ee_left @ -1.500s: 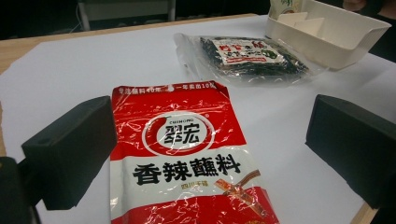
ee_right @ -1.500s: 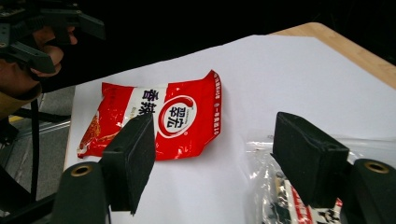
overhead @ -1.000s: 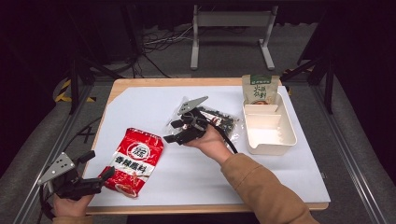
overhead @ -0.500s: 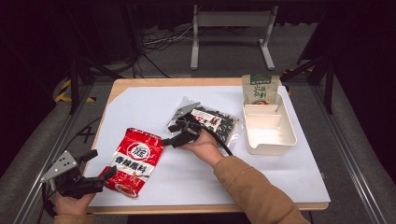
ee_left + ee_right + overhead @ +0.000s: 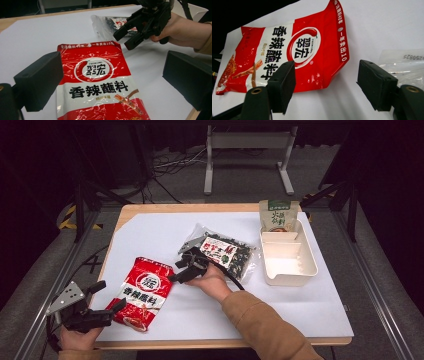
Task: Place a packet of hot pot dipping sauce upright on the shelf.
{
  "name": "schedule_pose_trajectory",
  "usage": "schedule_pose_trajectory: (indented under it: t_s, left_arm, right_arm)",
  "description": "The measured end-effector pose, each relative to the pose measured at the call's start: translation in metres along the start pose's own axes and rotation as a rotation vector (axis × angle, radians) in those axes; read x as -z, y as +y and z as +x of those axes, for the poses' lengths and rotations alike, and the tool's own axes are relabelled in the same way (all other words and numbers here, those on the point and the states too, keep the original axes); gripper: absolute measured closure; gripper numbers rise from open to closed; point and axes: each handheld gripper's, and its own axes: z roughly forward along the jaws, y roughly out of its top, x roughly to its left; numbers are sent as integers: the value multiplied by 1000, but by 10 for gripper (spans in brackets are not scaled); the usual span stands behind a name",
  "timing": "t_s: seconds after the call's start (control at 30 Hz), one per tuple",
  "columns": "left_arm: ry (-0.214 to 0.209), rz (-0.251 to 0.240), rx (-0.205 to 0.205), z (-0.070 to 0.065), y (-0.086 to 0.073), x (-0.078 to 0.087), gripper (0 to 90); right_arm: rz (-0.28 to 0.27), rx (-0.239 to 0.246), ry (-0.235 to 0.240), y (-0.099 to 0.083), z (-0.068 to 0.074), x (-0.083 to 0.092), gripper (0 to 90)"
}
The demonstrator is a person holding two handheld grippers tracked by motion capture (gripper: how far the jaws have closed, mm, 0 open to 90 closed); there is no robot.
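Note:
A red seasoning packet point(image 5: 145, 292) lies flat on the white table cover, near the front left. My left gripper point(image 5: 109, 296) sits at the packet's near left corner, open, its jaws on either side of the packet's edge in the left gripper view point(image 5: 112, 77). My right gripper point(image 5: 176, 270) hovers low by the packet's far right corner, open and empty. In the right gripper view point(image 5: 329, 85) the red packet point(image 5: 299, 50) lies just ahead of the jaws. The left gripper view also shows the right gripper point(image 5: 124, 40) beyond the red packet point(image 5: 97, 82).
A clear packet of dark dried food point(image 5: 227, 252) lies behind the right hand. A white two-part tray point(image 5: 305, 265) stands at the right, with a green packet point(image 5: 277, 215) leaning at its far end. The table's front edge point(image 5: 225, 342) runs close to both hands.
My right gripper has come down and toward the near left, off the clear packet and up to the red packet's corner. The left gripper has stayed put.

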Motion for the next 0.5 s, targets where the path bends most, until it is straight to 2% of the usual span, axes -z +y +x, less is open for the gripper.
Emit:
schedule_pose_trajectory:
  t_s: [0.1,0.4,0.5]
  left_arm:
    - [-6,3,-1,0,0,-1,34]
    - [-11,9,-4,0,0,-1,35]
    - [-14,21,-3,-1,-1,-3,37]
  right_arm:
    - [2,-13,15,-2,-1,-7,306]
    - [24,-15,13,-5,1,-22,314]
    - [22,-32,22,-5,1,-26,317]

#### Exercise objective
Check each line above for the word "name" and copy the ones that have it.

#### Your solution
  "name": "schedule_pose_trajectory",
  "description": "The measured end-effector pose, each relative to the pose measured at the call's start: translation in metres along the start pose's own axes and rotation as a rotation vector (axis × angle, radians) in those axes; read x as -z, y as +y and z as +x of those axes, for the poses' lengths and rotations alike, and the tool's own axes are relabelled in the same way (all other words and numbers here, those on the point and the states too, keep the original axes); gripper: absolute measured closure; gripper numbers rise from open to closed; point and axes: each handheld gripper's, and its own axes: z roughly forward along the jaws, y roughly out of its top, x roughly to its left; numbers are sent as integers: the value multiplied by 1000, but by 10 for gripper (spans in brackets are not scaled); the usual span stands behind a name",

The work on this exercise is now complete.